* **YOUR TASK**
Pictures stay out. Extract the lines below from the first one through the line with "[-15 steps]", both included.
- Opening Delimiter -
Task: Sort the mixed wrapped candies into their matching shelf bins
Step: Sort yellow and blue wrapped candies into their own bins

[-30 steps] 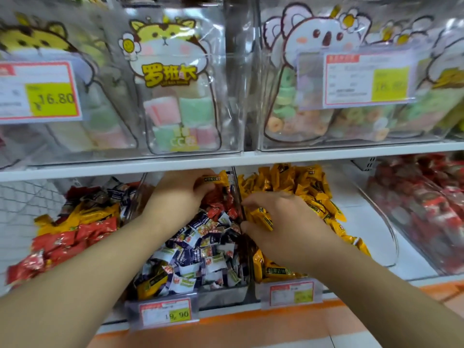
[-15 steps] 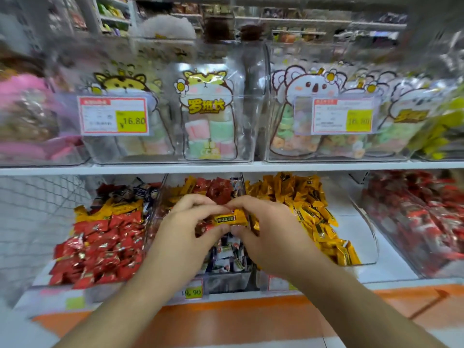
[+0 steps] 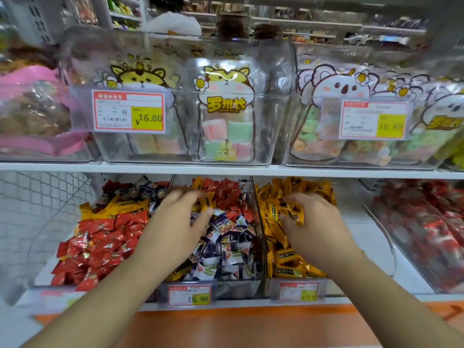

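Your right hand (image 3: 311,222) pinches a yellow candy (image 3: 296,214) over the yellow bin (image 3: 296,285); your left hand (image 3: 180,222) spreads wide over the middle bin (image 3: 236,285). Released early, it could fall back among the mixed candies.

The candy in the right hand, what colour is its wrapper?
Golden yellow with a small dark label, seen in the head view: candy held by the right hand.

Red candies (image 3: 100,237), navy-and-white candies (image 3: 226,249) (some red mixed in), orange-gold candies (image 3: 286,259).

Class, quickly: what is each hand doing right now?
Left hand: blurred, grip cannot be told.
Right hand: holding small yellow foil-wrapped candies.
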Demonstrator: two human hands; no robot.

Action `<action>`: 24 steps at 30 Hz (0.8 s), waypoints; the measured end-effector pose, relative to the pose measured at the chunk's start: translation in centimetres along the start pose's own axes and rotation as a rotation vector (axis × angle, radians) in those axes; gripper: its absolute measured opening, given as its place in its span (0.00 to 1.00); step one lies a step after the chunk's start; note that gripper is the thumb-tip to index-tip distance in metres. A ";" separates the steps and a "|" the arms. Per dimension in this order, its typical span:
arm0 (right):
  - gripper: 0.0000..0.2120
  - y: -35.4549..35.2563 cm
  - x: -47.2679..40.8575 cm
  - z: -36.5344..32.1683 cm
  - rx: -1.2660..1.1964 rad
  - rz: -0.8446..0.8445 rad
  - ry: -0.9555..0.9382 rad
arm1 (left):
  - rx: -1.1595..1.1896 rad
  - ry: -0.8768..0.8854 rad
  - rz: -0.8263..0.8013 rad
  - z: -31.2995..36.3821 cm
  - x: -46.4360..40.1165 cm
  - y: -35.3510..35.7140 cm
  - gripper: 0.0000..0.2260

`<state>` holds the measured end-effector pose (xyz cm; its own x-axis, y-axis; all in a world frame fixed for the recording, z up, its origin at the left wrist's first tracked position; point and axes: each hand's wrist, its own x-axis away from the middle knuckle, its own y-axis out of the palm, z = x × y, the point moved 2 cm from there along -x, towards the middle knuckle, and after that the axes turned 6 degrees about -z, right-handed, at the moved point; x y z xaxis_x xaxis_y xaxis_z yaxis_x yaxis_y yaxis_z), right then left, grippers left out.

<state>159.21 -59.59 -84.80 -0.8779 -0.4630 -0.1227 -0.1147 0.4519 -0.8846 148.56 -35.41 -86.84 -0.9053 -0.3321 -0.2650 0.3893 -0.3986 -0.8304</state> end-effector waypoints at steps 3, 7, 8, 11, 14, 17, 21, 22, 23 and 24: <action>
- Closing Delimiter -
* **FINAL ANSWER**
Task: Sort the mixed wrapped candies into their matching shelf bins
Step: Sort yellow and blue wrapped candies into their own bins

[-30 steps] 
[-15 steps] 

Nothing remains to be answered in this exercise.